Paulo Velasco é coordenador do Programa de Pós-graduação em Relações Internacionais da UERJ (PPGRI-UERJ)divulgação

A guerra na Ucrânia completa um ano e não há ainda nenhum sinal de acordo de paz no horizonte. Na verdade, após dezenas de milhares de mortos, milhões de refugiados e toda sorte de abusos e violações do direito internacional humanitário, não parece haver qualquer disposição por parte dos governos russo ou ucraniano em buscar uma solução negociada para o conflito. Os dois lados seguem trocando acusações e fazendo demonstrações de força por meio de discursos carregados de retórica belicista e inflamada.

Os países ocidentais, liderados pelos Estados Unidos, mantêm o apoio econômico e militar à Ucrânia, com pacotes de vários bilhões de dólares e envio recorrente de armamento, fatores fundamentais para a resistência ucraniana e para impedir a vitória russa. Faltam, contudo, ações concretas a favor da paz, buscando-se apenas o isolamento crescente da Rússia por meio de sanções e resoluções aprovadas em espaços multilaterais como a ONU.

De fato, o discurso ocidental limita-se a apontar responsabilidades russas, revelando um tom acusatório e maniqueísta que divide o mundo entre aqueles que defendem as liberdades e a democracia, de um lado, e a Rússia e demais países com inclinações despóticas e autoritárias, de outro.

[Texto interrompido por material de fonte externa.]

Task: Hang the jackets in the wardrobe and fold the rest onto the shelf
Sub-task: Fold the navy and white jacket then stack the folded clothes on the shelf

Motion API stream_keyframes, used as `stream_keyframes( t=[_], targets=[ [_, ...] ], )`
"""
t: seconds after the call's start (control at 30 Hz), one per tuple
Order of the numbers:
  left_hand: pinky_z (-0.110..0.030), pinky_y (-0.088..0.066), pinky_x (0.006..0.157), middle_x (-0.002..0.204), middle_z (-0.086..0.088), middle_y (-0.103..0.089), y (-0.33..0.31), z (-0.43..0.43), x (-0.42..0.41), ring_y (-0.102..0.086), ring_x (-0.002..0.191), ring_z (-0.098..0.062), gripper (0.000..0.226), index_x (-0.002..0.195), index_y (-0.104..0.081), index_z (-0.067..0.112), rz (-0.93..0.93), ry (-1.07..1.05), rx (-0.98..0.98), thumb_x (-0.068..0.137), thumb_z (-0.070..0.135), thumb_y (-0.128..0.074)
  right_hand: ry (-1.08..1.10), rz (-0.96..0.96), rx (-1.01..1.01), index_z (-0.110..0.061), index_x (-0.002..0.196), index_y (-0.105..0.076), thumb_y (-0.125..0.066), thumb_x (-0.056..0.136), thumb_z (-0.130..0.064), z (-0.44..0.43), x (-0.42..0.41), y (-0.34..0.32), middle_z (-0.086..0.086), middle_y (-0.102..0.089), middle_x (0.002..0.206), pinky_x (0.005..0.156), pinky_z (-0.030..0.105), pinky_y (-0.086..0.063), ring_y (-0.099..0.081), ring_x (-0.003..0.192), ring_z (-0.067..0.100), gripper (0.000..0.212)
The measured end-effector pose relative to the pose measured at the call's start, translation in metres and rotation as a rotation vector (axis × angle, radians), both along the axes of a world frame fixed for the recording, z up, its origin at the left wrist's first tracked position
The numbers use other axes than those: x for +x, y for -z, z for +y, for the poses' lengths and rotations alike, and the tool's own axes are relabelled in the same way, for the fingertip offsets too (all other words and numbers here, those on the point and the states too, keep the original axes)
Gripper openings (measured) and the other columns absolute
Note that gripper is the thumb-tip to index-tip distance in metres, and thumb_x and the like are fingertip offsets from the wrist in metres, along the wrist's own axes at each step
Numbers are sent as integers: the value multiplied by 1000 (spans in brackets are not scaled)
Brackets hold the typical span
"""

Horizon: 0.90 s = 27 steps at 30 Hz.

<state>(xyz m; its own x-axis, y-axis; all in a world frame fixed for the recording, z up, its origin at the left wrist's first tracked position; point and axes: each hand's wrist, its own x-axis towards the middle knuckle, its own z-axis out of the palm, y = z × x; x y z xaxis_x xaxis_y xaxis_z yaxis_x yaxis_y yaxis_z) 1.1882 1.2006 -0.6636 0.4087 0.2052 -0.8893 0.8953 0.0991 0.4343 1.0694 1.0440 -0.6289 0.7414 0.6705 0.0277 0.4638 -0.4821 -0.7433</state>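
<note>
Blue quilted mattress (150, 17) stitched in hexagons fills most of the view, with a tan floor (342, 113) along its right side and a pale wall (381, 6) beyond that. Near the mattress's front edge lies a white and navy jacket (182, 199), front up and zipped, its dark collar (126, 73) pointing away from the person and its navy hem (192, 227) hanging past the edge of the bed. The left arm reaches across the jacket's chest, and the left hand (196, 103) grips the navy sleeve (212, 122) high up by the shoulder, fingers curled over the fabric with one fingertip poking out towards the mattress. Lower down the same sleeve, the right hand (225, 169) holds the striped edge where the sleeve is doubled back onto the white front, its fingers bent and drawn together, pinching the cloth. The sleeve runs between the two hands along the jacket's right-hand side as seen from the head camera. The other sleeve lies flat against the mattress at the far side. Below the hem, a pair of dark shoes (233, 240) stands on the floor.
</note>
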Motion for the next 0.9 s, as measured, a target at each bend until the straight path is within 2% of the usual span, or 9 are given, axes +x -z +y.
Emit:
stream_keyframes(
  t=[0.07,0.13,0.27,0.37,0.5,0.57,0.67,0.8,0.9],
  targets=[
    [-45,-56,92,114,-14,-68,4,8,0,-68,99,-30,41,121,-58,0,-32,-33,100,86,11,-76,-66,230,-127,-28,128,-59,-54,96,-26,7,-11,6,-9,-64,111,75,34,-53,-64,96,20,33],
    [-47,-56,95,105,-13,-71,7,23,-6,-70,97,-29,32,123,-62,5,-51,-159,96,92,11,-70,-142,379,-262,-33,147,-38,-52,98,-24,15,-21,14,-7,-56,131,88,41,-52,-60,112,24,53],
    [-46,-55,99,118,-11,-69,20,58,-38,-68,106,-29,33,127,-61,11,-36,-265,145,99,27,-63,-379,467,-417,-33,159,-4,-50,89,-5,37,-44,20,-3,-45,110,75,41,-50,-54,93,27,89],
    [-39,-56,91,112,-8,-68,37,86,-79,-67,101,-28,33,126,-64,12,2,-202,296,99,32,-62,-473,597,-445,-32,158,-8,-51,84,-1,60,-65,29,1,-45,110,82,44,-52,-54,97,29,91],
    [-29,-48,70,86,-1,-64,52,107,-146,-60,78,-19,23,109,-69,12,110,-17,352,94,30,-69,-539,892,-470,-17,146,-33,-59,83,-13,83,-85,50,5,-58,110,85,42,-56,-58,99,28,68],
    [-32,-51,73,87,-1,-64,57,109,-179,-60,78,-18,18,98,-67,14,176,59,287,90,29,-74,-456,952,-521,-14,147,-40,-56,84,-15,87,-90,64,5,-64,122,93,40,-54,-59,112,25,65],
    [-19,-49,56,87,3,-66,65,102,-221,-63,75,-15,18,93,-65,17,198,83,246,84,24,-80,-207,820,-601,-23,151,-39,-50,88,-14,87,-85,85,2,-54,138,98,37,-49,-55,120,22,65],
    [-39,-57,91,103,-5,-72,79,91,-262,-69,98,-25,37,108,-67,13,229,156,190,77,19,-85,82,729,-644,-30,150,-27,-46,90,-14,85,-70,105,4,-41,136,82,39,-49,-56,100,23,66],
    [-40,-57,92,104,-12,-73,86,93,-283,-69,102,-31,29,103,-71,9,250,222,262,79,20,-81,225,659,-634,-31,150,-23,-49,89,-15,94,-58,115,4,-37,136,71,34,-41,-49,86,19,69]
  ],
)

É a velha e desgastada lógica do bem contra o mal que em nada contribui para paz e estabilidade internacionais.
À margem dessa lógica coloca-se o Brasil, que embora tenha condenado a invasão russa, por considerá-la contrária ao direito internacional e atentatória contra os princípios de soberania, não intervenção e integridade territorial, opta por uma postura mais equilibrada em favor da busca por uma solução negociada. Assim, a diplomacia brasileira tem resistido às pressões de parceiros europeus e dos Estados Unidos para o envio de armamento à Ucrânia, bem como mantém-se distante da política de sanções e isolamento da Rússia. O novo governo Lula tem insistido, inclusive, na necessidade de se atuar em favor de uma "paz abrangente, justa, e duradoura”, com a possível mediação do país ao lado de outros como México, Índia, África do Sul e Emirados Árabes.

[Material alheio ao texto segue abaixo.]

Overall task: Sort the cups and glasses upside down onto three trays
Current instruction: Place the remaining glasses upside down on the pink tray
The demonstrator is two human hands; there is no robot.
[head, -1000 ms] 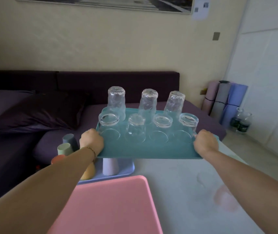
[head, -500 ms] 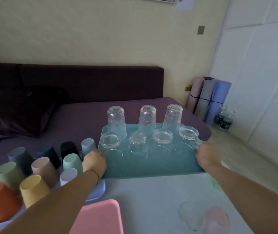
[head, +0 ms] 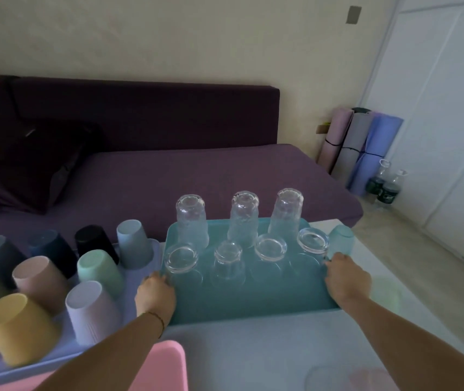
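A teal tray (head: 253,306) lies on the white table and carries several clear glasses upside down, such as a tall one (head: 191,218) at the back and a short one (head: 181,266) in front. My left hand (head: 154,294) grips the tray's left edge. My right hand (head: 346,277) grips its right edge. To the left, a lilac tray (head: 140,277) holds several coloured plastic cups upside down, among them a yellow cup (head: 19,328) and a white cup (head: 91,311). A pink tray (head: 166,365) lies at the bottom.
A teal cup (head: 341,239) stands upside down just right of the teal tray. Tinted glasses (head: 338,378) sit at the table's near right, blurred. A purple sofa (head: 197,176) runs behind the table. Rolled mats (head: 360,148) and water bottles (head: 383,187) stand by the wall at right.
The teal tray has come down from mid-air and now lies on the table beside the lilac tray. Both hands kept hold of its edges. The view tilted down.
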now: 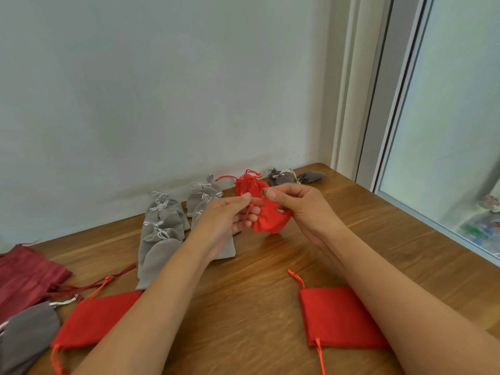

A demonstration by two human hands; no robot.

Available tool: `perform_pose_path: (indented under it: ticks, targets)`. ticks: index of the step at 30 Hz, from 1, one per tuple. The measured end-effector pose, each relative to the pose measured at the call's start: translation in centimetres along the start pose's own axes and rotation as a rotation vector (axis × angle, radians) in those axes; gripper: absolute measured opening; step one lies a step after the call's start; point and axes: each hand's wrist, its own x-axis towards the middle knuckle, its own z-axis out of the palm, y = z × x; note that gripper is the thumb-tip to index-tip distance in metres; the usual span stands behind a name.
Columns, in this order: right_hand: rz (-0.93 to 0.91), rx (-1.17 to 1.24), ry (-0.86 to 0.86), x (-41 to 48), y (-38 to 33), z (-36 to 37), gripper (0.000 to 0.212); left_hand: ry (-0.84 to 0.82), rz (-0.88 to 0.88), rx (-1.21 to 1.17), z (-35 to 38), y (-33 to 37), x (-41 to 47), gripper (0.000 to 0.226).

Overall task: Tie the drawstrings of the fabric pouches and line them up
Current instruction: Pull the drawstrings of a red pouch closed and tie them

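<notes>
a red pouch (270, 220) is held up at the centre of the frame, clear of the counter (243, 307), its mouth already gathered into a bunch. the left hand (227, 215) pinches the drawstring (253, 205) between thumb and fingertips, and the right hand (297, 204) pinches it from the other side with thumb and forefinger, its other fingers curled beside the cloth. lifting the pouch this way likely keeps the cord taut and free for knotting.

just behind it, toward the wall, a tied red pouch (247, 185) sits on the counter, apparently the start of a red line. left of centre, grey pouches (162, 226) lie in overlapping rows with their cords knotted, and more grey ones (297, 177) rest at the counter's far corner, upper right of centre.

two flat red pouches, one at lower left (92, 320) and one at lower right (338, 318), lie near the arms with loose cords, seemingly waiting within reach. a dark red bag (24, 274) and an untied grey pouch (27, 336) sit at the left edge. a window (446, 131) fills the right side.
</notes>
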Motion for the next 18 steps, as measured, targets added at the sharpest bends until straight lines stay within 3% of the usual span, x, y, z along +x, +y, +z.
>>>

O Brasil tem, de fato, larga tradição em defesa da paz e da solução pacífica de controvérsias, desempenhando papel relevante na mediação de conflitos, mas essencialmente no espaço latino-americano. Uma disputa entre Rússia e Ucrânia parece extrapolar as capacidades do país, até por ocorrer em geografia distante da nossa influência e protagonismo, algo semelhante ao que se dá na questão israelo-palestina, onde também já nos colocamos diversas vezes como potenciais mediadores, mas nunca tivemos qualquer incidência maior. De qualquer forma e apesar de todas as dificuldades, vale o esforço em favor da criação de espaços de diálogo e entendimento entre as partes beligerantes, além de o Brasil ter boas relações com ambos os lados.
Ao longo dos doze últimos meses, o mundo certamente ficou mais perigoso e os antagonismos entre potências nucleares se acentuaram. A Rússia decidiu há pouco suspender sua participação no Novo Start, o último acordo de controle de armas estratégicas que mantinha com os Estados Unidos; a China foi acusada por Washington de estar cogitando transferir armamento letal para os russos no contexto da guerra, algo negado pelo governo chinês; e, enquanto Biden faz nova viagem à Europa para afirmar a unidade da OTAN diante de ameaças à ordem internacional, Beijing e Moscou reafirmam parceria sólida e objetivos compartilhados em favor de um mundo mais pós-ocidental.

Definitivamente, a guerra na Ucrânia é apenas um dramático espaço de tensões para disputas muito mais amplas e ameaçadoras.